*Listed records*
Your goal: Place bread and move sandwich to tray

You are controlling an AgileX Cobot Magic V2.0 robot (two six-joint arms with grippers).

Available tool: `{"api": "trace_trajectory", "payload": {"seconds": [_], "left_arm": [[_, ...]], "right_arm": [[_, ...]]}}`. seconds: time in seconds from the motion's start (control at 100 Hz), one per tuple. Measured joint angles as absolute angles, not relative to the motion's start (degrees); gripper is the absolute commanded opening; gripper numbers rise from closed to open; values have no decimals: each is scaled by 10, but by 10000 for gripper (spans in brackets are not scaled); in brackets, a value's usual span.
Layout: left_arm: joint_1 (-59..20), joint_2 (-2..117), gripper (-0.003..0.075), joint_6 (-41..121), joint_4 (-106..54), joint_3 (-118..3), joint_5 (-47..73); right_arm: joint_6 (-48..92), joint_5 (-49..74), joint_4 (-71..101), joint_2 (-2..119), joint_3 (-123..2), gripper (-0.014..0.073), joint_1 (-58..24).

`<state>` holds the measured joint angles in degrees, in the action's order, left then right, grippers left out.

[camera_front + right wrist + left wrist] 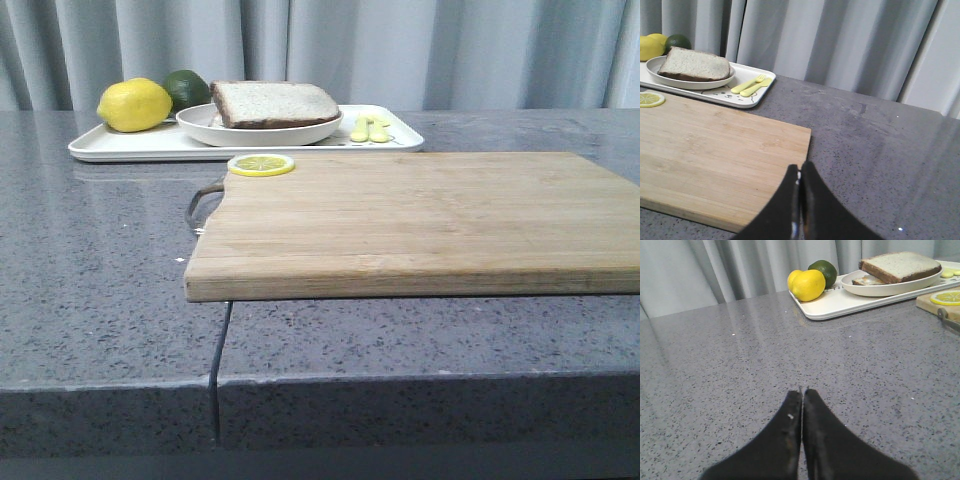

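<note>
Front view: grey speckled table (100,330) with a wooden cutting board (420,225) lying near and to the right, metal handle loop (200,205) at its left end. Lemon slice (261,165) resting on the board's far left corner. White tray (110,145) at the far left of the table, just beyond the board, carrying a round white plate (260,130). Sandwich (275,104), seen as a thick brown-crusted slice with a pale top, lying on the plate; no egg discernible from here. Whole lemon (135,105) and dark green lime (186,88) on the tray's left end, small yellow fork and spoon (371,128) on its right end. No arm in sight.

Left wrist view: left claw (803,390) clenched, black fingers (780,440) pressed tip to tip, empty, poised over bare table well apart from the tray (835,302). Sandwich (900,266) on the plate (880,289), a second, lower slice edge showing beneath the upper one. Lemon (808,285) and lime (824,271) beside the plate; board corner with lemon slice (946,298) at the edge of the frame.

Right wrist view: right claw (799,172) likewise clenched and empty, fingers (815,210) together, above the board's (715,155) near right corner. Tray (752,97), plate (690,82) and sandwich (694,65) beyond the board's far edge; yellow fork and spoon (751,86) on the tray; lemon slice (650,99) on the board.
</note>
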<state>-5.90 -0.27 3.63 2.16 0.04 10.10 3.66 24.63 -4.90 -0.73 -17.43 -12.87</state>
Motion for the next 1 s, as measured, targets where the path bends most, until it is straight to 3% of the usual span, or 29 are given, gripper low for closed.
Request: {"api": "trace_trajectory", "payload": {"seconds": [0.74, 1.0], "left_arm": [[-59, -3, -19, 36, 23, 0, 101], [-58, -3, -19, 36, 23, 0, 101]], "right_arm": [[37, 244, -49, -7, -163, -116, -129], [15, 149, -51, -7, -69, -116, -126]]}}
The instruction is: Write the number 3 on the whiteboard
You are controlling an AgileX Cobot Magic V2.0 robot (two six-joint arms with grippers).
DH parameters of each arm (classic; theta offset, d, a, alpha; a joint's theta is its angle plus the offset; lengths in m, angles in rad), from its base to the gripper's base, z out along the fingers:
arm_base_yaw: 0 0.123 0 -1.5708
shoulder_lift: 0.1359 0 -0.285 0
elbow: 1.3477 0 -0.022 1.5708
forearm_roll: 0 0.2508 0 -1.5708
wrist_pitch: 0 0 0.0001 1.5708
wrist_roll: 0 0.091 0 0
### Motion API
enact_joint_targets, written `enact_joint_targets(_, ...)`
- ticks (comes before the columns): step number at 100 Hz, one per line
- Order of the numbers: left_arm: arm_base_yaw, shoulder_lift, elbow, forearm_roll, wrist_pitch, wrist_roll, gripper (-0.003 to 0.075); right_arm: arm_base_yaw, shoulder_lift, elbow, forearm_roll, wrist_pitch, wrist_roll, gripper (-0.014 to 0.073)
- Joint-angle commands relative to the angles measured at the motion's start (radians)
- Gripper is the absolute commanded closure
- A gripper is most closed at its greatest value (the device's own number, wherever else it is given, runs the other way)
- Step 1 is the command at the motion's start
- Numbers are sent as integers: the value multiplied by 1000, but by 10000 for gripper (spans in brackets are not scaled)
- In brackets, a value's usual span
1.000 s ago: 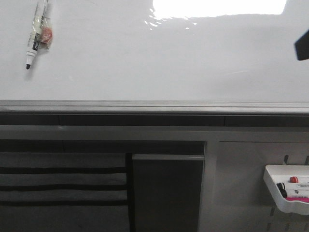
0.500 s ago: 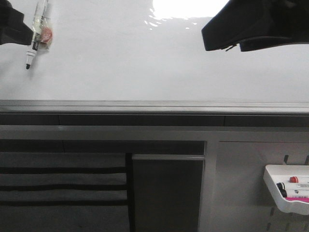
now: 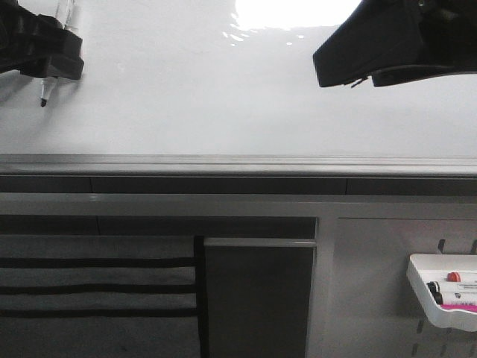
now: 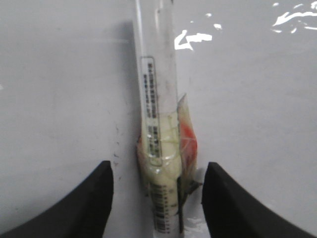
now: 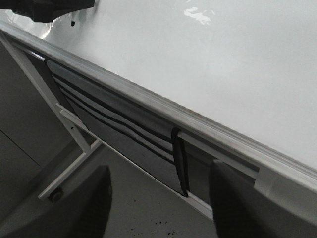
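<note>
Between our left gripper's (image 4: 157, 201) wide-spread fingers lies the marker (image 4: 157, 124), flat on the whiteboard (image 3: 186, 97), unclamped; we've slid further over it since a moment ago. Our right gripper (image 5: 158, 208), open too, hovers beside the board's rail (image 5: 148, 99).

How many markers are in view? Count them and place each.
3: one marker lies on the whiteboard under the left gripper; two more sit in the marker tray at lower right. Others may be hidden there.

An office or lab-like workroom: a large glossy whiteboard (image 3: 223, 97) with a grey metal edge rail fills the upper frame, a small white tray (image 3: 417, 287) of markers hangs on perforated panel at lower right.
</note>
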Motion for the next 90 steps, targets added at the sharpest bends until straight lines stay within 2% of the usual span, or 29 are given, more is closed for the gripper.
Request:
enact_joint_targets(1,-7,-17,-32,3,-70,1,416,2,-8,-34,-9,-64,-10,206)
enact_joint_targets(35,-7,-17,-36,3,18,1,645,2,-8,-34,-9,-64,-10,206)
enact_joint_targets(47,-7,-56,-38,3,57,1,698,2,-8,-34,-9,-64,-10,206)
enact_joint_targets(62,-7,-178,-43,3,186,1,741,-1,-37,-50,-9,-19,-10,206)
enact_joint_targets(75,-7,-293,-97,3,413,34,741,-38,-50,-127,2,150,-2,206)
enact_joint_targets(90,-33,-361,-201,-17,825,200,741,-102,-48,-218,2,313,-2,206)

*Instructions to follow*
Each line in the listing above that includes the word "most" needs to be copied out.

*Worked solution*
Motion for the next 1 s, as measured, targets where the path bends most, until it is straight to 3% of the usual span, or 29 are given, gripper low for closed.
- A gripper is most closed at its greatest value (the device's own number, wherever else it is given, runs the other way)

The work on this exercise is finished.